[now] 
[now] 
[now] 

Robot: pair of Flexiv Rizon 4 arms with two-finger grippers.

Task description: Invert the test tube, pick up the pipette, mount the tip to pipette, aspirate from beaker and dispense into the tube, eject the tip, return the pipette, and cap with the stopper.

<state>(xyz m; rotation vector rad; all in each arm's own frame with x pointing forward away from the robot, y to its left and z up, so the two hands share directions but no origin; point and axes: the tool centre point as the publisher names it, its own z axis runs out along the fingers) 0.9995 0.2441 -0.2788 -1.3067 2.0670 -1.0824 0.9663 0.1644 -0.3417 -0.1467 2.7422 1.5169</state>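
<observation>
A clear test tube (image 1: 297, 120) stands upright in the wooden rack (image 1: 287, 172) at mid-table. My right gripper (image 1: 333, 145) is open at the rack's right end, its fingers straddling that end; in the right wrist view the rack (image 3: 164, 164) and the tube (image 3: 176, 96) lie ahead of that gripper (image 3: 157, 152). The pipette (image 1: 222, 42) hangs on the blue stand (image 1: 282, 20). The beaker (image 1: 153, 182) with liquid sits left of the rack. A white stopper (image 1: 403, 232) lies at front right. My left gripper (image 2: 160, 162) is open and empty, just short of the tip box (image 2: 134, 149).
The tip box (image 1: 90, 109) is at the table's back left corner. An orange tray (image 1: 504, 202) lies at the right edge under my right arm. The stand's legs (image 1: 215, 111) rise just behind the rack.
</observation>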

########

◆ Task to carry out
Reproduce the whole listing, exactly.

◆ Answer area
[now] 
[now] 
[now] 

Robot: pair of Flexiv Rizon 4 arms with two-finger grippers.

Task description: Invert the test tube, pick up the pipette, mount the tip to pipette, aspirate from beaker and dispense into the tube, eject the tip, return the pipette, and cap with the stopper.

<state>(xyz m; rotation vector rad; all in each arm's own frame with x pointing forward away from the robot, y to its left and z up, so the two hands share directions but no origin; point and axes: the tool centre point as the publisher names it, its own z axis runs out along the fingers) 0.9995 0.2441 -0.2788 -1.3067 2.0670 -1.0824 0.9663 0.1644 -0.3417 -0.1467 2.7422 1.5169</state>
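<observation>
A clear test tube (image 1: 297, 120) stands upright in the wooden rack (image 1: 287, 172) at mid-table. My right gripper (image 1: 333, 145) is open at the rack's right end, its fingers straddling that end; in the right wrist view the rack (image 3: 164, 164) and the tube (image 3: 176, 96) lie ahead of that gripper (image 3: 157, 152). The pipette (image 1: 222, 42) hangs on the blue stand (image 1: 282, 20). The beaker (image 1: 153, 182) with liquid sits left of the rack. A white stopper (image 1: 403, 232) lies at front right. My left gripper (image 2: 160, 162) is open and empty, just short of the tip box (image 2: 134, 149).
The tip box (image 1: 90, 109) is at the table's back left corner. An orange tray (image 1: 504, 202) lies at the right edge under my right arm. The stand's legs (image 1: 215, 111) rise just behind the rack.
</observation>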

That concludes the output for this exercise.